Per questo motivo la scuola paritaria Freud di Milano, a partire dall'anno scolastico 2024-2025, allarga l'offerta formativa con il Liceo Scientifico tradizionale. Saranno così creati 150 posti nella sede di viale Fulvio Testi. La proposta dell'istituto è quella di reinterpretare il liceo Scientifico in chiave moderna, creando un mix tra tradizione e innovazione, in risposta alle evoluzioni e alle trasformazioni continue della società e del mondo del lavoro.

Il perno è la didattica persuasiva, cioè trovare risposte, studente per studente, a qualsiasi ipotetica difficoltà: creare un rapporto positivo studente-genitori-scuola per raggiungere l’obbiettivo di uno studio sereno, consapevole e di buon livello. Ma eliminando stress e tensioni. Allo stesso tempo si vogliono raggiungere risultati oggettivi non per competere, ma per comprendere, crescere, socializzare. Ecco il motivo di scelte non calate dall’alto ma prese su indicazione dei giovani. Il piano di studi è arricchito con nuove discipline: 'Inglese madrelingua' per sviluppare una migliore competenza linguistica e aprirsi a profili di respiro internazionale; 'Economia aziendale' con opzione in marketing per conoscere la realtà del mondo delle imprese e 'Informatica' per padroneggiare le rapide evoluzioni del campo digitale e tecnologico. Il tutto per dare sicurezza e conoscenza.

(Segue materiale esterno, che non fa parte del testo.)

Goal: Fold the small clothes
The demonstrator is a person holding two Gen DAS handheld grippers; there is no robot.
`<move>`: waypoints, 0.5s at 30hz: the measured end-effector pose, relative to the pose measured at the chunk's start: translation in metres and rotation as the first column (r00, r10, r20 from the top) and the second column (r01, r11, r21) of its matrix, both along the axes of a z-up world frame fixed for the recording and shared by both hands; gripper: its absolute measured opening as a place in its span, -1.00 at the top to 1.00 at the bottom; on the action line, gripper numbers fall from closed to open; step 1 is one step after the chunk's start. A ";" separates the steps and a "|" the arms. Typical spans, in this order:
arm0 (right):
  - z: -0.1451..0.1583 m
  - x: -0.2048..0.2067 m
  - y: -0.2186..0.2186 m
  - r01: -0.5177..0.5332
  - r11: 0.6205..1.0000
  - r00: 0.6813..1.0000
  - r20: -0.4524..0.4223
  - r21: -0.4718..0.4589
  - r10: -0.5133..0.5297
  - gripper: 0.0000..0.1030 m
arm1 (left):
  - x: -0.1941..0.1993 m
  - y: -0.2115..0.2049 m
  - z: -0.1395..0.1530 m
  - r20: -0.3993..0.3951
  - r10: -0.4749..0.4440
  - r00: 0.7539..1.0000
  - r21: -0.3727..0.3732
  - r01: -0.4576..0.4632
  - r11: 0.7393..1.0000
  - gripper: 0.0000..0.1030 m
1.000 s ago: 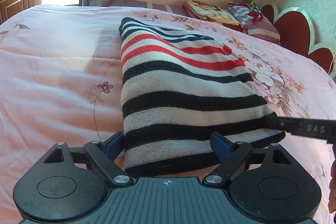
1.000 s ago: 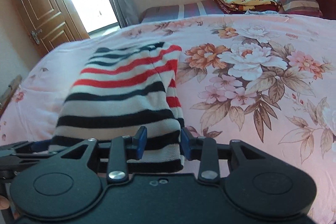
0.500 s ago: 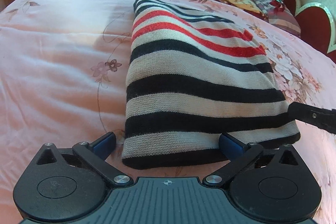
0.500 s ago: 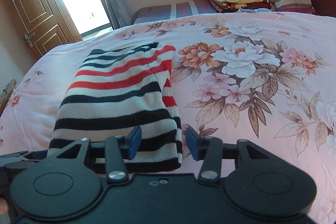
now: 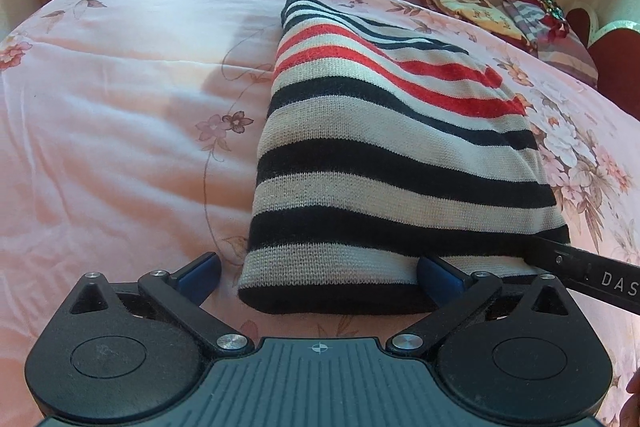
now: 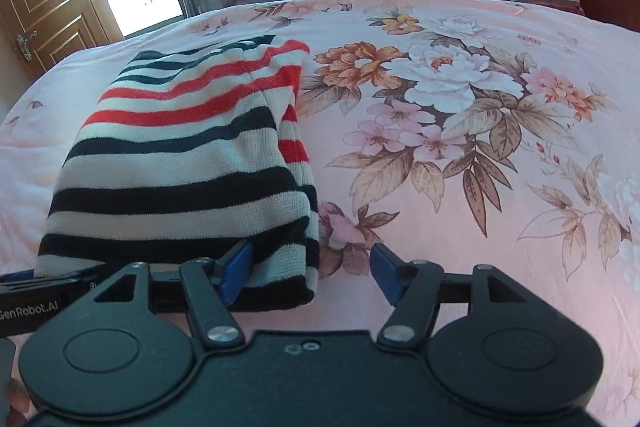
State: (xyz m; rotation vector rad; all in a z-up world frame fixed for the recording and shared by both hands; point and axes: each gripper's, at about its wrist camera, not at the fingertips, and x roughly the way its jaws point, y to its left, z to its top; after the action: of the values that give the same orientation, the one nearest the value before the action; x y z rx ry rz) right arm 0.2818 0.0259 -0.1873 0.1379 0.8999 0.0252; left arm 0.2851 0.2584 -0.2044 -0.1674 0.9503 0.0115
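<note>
The folded sweater (image 5: 392, 163) lies centre frame; left gripper (image 5: 318, 277) wide, right gripper (image 6: 310, 273) just opening, apparently releasing its hem.

The sweater (image 5: 384, 163) is cream with black stripes and a band of red ones farther up. The bedspread (image 6: 500, 227) is pink, printed with white, pink and orange flowers and brown leaves. Both claws are black with blue pads (image 6: 236, 267). The door (image 6: 36, 3) is brown wood.
</note>
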 end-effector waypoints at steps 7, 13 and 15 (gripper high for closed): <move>0.021 -0.013 -0.001 -0.039 0.999 0.999 0.034 0.036 0.038 -0.40 | -0.009 0.003 0.004 0.006 0.010 1.000 -0.025 -0.010 1.000 -1.00; 0.054 -0.043 -0.009 -0.156 0.986 0.986 0.060 0.062 0.153 -0.70 | -0.050 -0.006 0.054 0.130 -0.028 0.991 0.107 0.014 0.994 -0.99; 0.063 -0.057 -0.013 -0.216 0.973 0.976 0.055 0.084 0.212 -0.72 | -0.067 -0.006 0.072 0.147 -0.031 0.989 0.094 0.017 0.995 -0.99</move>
State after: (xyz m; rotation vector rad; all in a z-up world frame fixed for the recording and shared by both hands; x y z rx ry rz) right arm 0.2247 0.0124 -0.1245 0.1229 0.8656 0.2695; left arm 0.2180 0.2525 -0.1319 -0.0695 0.8012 0.0206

"Vogliamo un Liceo Scientifico tradizionale-moderno - sottolinea il direttore dell’Istituto Freud, Daniele Nappo - che sappia rispondere alle necessità di una società dove è opportuno avere una flessibilità mentale, formare studenti capaci di esprimere con convinzione e risolutezza le proprie idee e innovare. Si deve usare un metodo formativo pratico che unisca teoria e sperimentazione mediante l’approccio laboratoriale e allo stesso tempo deve essere tecnologico per far vivere esperienze immersive, interattive e multimediali che appassionino lo studente nel processo di apprendimento. Per esempio il Metaverso, la realtà aumentata e l’intelligenza artificiale. Ma al centro deve sempre essere lo studente con le sue problematiche, il suo entusiasmo e la sua unicità. E la didattica persuasiva. Nessuno rimane indietro”.